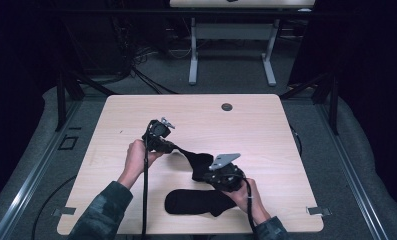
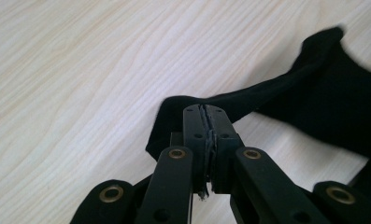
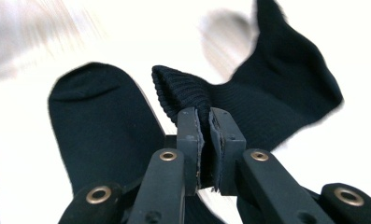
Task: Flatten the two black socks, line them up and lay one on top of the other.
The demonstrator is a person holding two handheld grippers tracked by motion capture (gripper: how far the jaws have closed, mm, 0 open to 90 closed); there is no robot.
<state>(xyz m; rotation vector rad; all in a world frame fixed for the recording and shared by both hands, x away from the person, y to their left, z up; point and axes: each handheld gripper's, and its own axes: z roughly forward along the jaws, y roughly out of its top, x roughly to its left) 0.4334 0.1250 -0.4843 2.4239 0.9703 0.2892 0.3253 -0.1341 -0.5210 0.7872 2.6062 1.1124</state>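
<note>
A black sock (image 1: 198, 161) stretches between my two grippers above the light wooden table (image 1: 266, 130). My left gripper (image 1: 172, 148), near the table's middle, is shut on one end of it; in the left gripper view the jaws (image 2: 206, 114) pinch the fabric while the rest of the sock (image 2: 323, 102) trails off to the right. My right gripper (image 1: 217, 176) is shut on the sock's ribbed cuff (image 3: 181, 91), the jaws (image 3: 204, 116) closed on the folded edge. A second black sock (image 1: 193, 202) lies flat near the front edge, also seen as a second sock (image 3: 99, 126) in the right gripper view.
A round dark grommet (image 1: 227, 107) sits in the tabletop at the back. Beyond the table stands another desk's white frame (image 1: 193, 55), with cables (image 1: 146, 80) on the grey floor. Bare wood lies to the left and right of the socks.
</note>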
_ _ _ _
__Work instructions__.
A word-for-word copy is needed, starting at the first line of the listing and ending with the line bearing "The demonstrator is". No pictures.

__Solution to the problem__.
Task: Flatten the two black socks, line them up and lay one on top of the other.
The demonstrator is a person holding two handheld grippers tracked by motion capture (gripper: how far the jaws have closed, mm, 0 open to 90 closed); there is no robot.

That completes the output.